Onze femmes vivant dans le site de déplacés de Mayengo, en commune et province de Rumonge exercent le métier de coiffeur. L’insuffisance du matériel nécessaire à l’exercice de ce métier et la méfiance de certains de leurs clients, surtout ceux de sexe masculin constituent un frein au développement professionnel et financier de ces femmes. Malgré tous ces défis, elles restent plus que déterminées
Onze femmes membres de l’association Shaza exercent le métier de coiffeur. Ces femmes proviennent de 174 familles vivant dans le site de déplacés de Mayengo en commune et province de Rumonge. Ces familles ont été victimes des catastrophes de Nyaruhongoka en 2015.Pour faire face à la précarité de la vie dans ce site, certaines femmes ont décidé d’apprendre le métier de coiffeur bien qu’il était jadis réservé aux hommes. Malgré pas mal de défis socio-professionnelles, ces femmes tiennent le coup.
Jacqueline Nduwimana, âgée de 25 ans et mère de 4 enfants est l’une de ces femmes. Elle est membre de l’association Shaza depuis deux ans. Elle témoigne y avoir tiré un grand avantage. A part qu’elle a pu acquérir un métier qui l’aidera n’importe où et à n’importe quel moment, ce métier lui permet de subvenir à ses besoins quotidiens. Elle témoigne aussi avoir acheté une chèvre à 80 mille FBu lorsque les membres de cette association ont partagé les dividendes l’année passée. Bien qu’elles y gagnent tant, elles font face à pas mal de défis aussi bien sur plan social que sur le plan professionnel.

Jacqueline Nduwimana, une coiffeuse : « Ce métier me permet de subvenir à mes besoins quotidiens ».
Une barrière sociale
Bien que les femmes soient majoritaires dans cette association composée de 11 femmes et 4 hommes, le genre féminin semble ignoré. Certains d’entre leurs clients, surtout ceux de sexe masculin acceptent difficilement ou refusent carrément d’être coiffés par les femmes. Dans pareils cas, elles sont obligées de demander renfort à un membre masculin de l’association pour éviter de perdre ce client.

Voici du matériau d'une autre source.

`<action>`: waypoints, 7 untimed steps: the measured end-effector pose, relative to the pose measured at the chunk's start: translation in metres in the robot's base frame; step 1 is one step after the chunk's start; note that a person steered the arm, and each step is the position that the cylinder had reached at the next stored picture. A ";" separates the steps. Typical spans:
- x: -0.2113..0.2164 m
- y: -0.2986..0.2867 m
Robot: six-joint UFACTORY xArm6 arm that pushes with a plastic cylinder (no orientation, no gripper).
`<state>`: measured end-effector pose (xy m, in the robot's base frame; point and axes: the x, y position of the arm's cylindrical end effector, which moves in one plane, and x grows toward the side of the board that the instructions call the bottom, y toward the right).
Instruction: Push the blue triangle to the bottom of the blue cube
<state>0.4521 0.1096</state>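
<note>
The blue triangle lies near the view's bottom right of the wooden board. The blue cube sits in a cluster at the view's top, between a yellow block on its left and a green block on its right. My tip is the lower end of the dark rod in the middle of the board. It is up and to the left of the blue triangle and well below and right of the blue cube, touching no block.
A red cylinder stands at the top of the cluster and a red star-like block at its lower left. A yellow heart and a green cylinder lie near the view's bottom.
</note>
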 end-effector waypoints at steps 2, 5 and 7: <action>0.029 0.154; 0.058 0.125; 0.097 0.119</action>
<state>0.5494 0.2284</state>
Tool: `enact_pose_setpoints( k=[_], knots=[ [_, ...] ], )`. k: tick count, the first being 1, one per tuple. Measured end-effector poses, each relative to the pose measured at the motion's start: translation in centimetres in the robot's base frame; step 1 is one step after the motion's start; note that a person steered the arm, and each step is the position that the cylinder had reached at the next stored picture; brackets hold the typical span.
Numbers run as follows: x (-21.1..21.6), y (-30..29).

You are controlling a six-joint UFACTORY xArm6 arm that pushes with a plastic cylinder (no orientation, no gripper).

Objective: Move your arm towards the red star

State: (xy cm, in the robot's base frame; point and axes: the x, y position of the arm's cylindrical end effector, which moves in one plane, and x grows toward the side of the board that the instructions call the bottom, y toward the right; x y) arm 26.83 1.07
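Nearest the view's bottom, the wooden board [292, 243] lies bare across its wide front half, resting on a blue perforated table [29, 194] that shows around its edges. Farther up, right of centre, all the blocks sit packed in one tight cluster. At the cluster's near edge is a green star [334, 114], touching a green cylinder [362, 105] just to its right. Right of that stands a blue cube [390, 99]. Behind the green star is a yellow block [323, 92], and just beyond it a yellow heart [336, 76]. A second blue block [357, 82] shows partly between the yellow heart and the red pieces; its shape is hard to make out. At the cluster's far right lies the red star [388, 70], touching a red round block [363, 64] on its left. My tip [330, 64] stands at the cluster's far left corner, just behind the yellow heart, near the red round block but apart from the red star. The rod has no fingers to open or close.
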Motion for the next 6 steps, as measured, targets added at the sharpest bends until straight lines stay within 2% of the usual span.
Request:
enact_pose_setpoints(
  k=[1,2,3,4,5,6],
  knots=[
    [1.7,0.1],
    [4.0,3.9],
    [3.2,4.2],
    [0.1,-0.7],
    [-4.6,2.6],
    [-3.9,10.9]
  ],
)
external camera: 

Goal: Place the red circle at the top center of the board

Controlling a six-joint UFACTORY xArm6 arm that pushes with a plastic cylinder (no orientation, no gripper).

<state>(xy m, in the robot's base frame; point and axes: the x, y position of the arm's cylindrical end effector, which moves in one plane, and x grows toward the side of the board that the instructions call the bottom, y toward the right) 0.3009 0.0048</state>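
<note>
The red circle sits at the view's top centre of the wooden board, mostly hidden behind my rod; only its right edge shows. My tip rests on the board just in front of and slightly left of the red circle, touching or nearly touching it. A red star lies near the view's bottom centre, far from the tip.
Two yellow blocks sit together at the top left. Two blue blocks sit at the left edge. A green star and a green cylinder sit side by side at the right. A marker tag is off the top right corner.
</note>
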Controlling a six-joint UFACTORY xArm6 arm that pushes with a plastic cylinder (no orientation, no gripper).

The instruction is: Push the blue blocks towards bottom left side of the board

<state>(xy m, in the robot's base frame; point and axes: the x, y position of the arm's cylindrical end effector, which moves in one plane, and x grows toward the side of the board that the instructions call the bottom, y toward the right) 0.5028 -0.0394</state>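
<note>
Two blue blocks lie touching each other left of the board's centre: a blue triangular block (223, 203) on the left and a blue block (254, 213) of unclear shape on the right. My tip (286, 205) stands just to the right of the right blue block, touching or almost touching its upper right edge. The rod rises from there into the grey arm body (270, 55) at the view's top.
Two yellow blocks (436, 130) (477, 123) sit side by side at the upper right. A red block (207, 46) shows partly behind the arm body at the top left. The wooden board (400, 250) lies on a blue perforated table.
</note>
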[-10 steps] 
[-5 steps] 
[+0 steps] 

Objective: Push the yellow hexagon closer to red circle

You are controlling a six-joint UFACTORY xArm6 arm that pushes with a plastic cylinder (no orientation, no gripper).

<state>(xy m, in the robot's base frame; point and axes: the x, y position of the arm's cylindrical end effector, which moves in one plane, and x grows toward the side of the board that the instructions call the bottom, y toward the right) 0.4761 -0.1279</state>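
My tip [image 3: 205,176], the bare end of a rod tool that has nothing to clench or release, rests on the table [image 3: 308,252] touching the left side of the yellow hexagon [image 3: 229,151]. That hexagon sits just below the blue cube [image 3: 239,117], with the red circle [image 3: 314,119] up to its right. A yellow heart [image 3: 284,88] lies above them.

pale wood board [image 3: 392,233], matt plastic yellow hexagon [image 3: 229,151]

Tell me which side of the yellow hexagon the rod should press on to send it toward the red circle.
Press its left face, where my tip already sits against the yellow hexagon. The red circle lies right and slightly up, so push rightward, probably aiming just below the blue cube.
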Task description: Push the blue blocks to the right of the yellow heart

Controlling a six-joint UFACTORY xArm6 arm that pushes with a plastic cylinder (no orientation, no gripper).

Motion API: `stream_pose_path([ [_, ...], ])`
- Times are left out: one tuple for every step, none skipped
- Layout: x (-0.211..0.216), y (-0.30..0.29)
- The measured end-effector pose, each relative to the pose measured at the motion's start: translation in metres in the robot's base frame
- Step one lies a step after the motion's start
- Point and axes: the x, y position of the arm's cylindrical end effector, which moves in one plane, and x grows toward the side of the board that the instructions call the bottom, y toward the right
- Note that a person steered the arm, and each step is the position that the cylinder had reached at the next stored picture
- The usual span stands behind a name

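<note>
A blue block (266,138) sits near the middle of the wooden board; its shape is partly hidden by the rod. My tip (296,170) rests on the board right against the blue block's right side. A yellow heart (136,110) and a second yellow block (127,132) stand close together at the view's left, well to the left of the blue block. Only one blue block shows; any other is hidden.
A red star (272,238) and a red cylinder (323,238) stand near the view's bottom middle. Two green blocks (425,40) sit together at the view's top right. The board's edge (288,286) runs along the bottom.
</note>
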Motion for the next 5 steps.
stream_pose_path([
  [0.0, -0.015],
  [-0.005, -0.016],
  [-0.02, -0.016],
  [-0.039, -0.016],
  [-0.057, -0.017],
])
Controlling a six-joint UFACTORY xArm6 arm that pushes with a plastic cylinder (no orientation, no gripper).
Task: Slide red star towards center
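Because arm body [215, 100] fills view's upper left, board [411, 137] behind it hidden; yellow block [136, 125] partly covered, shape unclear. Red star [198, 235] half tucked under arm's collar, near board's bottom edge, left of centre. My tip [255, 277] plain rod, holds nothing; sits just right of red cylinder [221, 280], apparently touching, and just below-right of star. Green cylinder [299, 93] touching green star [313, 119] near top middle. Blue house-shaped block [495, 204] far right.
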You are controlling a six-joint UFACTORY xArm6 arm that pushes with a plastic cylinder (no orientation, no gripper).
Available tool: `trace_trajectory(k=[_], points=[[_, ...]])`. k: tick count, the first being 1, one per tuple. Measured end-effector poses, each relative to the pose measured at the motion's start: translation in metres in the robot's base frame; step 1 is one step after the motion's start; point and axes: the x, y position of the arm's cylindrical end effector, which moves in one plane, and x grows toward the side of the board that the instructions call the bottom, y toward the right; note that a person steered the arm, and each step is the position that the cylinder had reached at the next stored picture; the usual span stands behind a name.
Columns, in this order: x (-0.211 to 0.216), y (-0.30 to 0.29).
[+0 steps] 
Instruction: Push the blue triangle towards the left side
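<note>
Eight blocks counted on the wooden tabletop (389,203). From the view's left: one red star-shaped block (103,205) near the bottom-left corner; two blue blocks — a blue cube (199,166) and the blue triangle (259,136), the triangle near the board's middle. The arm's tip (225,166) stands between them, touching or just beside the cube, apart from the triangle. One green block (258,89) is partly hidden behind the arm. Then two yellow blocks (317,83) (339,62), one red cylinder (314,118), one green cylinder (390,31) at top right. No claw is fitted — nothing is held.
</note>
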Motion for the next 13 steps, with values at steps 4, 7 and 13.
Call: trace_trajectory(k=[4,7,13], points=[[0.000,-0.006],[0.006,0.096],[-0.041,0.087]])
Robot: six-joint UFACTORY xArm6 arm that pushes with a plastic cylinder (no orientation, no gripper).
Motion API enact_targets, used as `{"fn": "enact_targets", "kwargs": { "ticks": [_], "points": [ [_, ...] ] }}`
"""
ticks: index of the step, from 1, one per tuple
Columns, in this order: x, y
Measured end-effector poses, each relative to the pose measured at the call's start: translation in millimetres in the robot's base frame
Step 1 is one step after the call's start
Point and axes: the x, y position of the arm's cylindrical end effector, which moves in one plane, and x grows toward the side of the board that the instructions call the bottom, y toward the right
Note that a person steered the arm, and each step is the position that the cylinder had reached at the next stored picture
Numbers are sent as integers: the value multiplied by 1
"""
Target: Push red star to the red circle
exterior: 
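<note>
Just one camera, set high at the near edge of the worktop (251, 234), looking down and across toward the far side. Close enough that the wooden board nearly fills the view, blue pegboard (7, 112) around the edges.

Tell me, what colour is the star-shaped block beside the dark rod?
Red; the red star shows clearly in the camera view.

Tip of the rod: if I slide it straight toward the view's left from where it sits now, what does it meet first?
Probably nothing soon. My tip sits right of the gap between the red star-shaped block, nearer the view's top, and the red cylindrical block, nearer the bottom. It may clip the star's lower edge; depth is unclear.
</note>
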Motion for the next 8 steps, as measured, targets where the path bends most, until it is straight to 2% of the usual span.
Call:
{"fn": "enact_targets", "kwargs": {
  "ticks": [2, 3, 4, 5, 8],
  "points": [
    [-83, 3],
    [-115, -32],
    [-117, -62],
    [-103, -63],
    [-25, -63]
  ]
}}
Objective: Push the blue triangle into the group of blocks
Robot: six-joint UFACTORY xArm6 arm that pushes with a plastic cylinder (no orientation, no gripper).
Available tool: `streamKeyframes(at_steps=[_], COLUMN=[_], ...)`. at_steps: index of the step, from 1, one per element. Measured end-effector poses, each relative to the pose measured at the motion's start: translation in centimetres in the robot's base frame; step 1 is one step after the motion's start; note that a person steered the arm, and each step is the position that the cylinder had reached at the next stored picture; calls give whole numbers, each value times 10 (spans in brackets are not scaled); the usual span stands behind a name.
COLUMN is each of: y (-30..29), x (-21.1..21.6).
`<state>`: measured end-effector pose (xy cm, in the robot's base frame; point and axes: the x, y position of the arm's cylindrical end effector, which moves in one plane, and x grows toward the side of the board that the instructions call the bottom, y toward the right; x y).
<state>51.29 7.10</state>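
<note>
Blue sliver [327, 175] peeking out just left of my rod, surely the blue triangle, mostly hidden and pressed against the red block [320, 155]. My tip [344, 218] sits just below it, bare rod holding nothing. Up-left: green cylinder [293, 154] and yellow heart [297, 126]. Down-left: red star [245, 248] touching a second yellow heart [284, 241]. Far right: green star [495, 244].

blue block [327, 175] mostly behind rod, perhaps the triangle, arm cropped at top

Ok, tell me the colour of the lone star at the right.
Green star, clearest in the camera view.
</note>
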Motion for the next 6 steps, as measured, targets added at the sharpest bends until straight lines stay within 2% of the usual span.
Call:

André Nambazimana est président de cette association. Pour lui, nul ne devrait douter de la performance de ces femmes, car elles font chaque jour preuve de professionnalisme et coiffent bien plus que beaucoup d’hommes. Il regrette cependant que cette mentalité de certains clients soit une épine dans le pied de ces femmes coiffeuses et risque de constituer une barrière pour les autres femmes qui souhaitent embrasser ce métier.
Défis financiers
Suite au manque d’électricité et de matériel nécessaire à l’exercice de ce métier, ce salon de coiffure fonctionnel depuis 2 ans ne rapporte pas grand-chose aux membres de l’association. Ces coiffeuses témoignent que pendant les 8 heures qu’elles travaillent par jour, elles ne gagnent qu’entre 500 FBu et 1000 FBu. Selon André Nambazimana, les défis sont multiples, mais celui qui risque de chambouler leur boulot est le manque d’électricité. Dans ce salon de coiffure, on utilise l’énergie solaire. Les batteries qu’ils utilisent commencent à se détériorer et ne peuvent plus résister pendant longtemps. « Dès que nous branchons deux tondeuses à la fois, le courant électrique se coupe. Si on ne nous approvisionne pas en électricité, il y a risque de que nous renoncions à ce métier qui a permis à nos familles de se développer », regrette-il. Ce salon de coiffure souffre aussi de l’insuffisance du matériel. Tous les accessoires que ce soient les plaques solaires, les batteries, les lampes, etc. qu’ils utilisent commencent à se détériorer. L’argent qu’ils gagnent ne peut en aucun cas leur permettre de remplacer le matériel usé. L’électrification de ce site serait une meilleure solution, selon Nambazimana.
Les poteaux électriques déjà installés
Des poteaux et des fils électriques traversent ce site, mais aucune maison du site de Mayengo n’est connectée à ce réseau électrique. «Les fils qui conduisent l’électricité passent au-dessus de nos maisons. Nous asseyons sous l’ombre des poteaux de la Regideso chaque jour, mais notre site n’est pas approvisionné en électricité», se désole Rémy Bitariho chef de ce site. Consolateur Nitunga, gouverneur de la province de Rumonge, les appelle à la patience. Il nous a fait savoir que le gros du travail a été effectué par la Regideso. Les poteaux électriques sont déjà installés. Cette autorité promet de continuer à chercher des bienfaiteurs pour connecter les maisons aux câbles électriques.